* _TASK REQUIREMENTS_
A full, exact copy of the listing is needed, with images omitted.
[RECORDED DATA]
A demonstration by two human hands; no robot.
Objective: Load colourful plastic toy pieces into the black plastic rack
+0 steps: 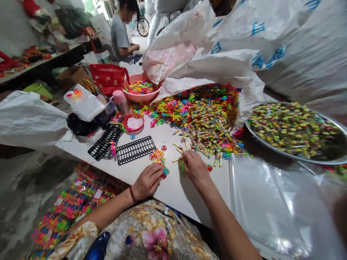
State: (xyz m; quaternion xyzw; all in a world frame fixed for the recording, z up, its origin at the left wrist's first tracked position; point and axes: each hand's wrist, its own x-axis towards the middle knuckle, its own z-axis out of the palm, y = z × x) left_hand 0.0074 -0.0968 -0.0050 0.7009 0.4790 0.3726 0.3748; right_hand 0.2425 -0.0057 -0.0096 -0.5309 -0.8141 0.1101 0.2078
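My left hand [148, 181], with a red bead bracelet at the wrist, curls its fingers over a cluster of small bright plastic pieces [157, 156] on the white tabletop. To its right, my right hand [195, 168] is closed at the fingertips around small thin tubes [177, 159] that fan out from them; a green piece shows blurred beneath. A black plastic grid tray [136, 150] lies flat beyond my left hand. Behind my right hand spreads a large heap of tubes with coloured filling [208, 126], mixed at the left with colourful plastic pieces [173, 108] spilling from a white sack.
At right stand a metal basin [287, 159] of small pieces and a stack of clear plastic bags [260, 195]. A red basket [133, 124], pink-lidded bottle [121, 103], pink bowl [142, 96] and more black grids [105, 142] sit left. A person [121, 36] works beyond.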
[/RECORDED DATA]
* _PROBLEM SOLUTION_
A demonstration by two human hands; no robot.
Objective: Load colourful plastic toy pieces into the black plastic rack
+0 steps: 
State: (xyz m; quaternion xyzw; all in a world frame fixed for the recording, z up, its origin at the left wrist's first tracked position; point and axes: each hand's wrist, its own x-axis towards the middle knuckle, its own z-axis out of the palm, y = z × x) left_hand 0.0074 -0.0968 -0.0050 0.7009 0.4790 0.3726 0.3748; right_hand 0.2425 -0.0057 -0.0096 -0.5309 -0.8141 0.1101 0.2078
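My left hand [148, 181], with a red bead bracelet at the wrist, curls its fingers over a cluster of small bright plastic pieces [157, 156] on the white tabletop. To its right, my right hand [195, 168] is closed at the fingertips around small thin tubes [177, 159] that fan out from them; a green piece shows blurred beneath. A black plastic grid tray [136, 150] lies flat beyond my left hand. Behind my right hand spreads a large heap of tubes with coloured filling [208, 126], mixed at the left with colourful plastic pieces [173, 108] spilling from a white sack.
At right stand a metal basin [287, 159] of small pieces and a stack of clear plastic bags [260, 195]. A red basket [133, 124], pink-lidded bottle [121, 103], pink bowl [142, 96] and more black grids [105, 142] sit left. A person [121, 36] works beyond.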

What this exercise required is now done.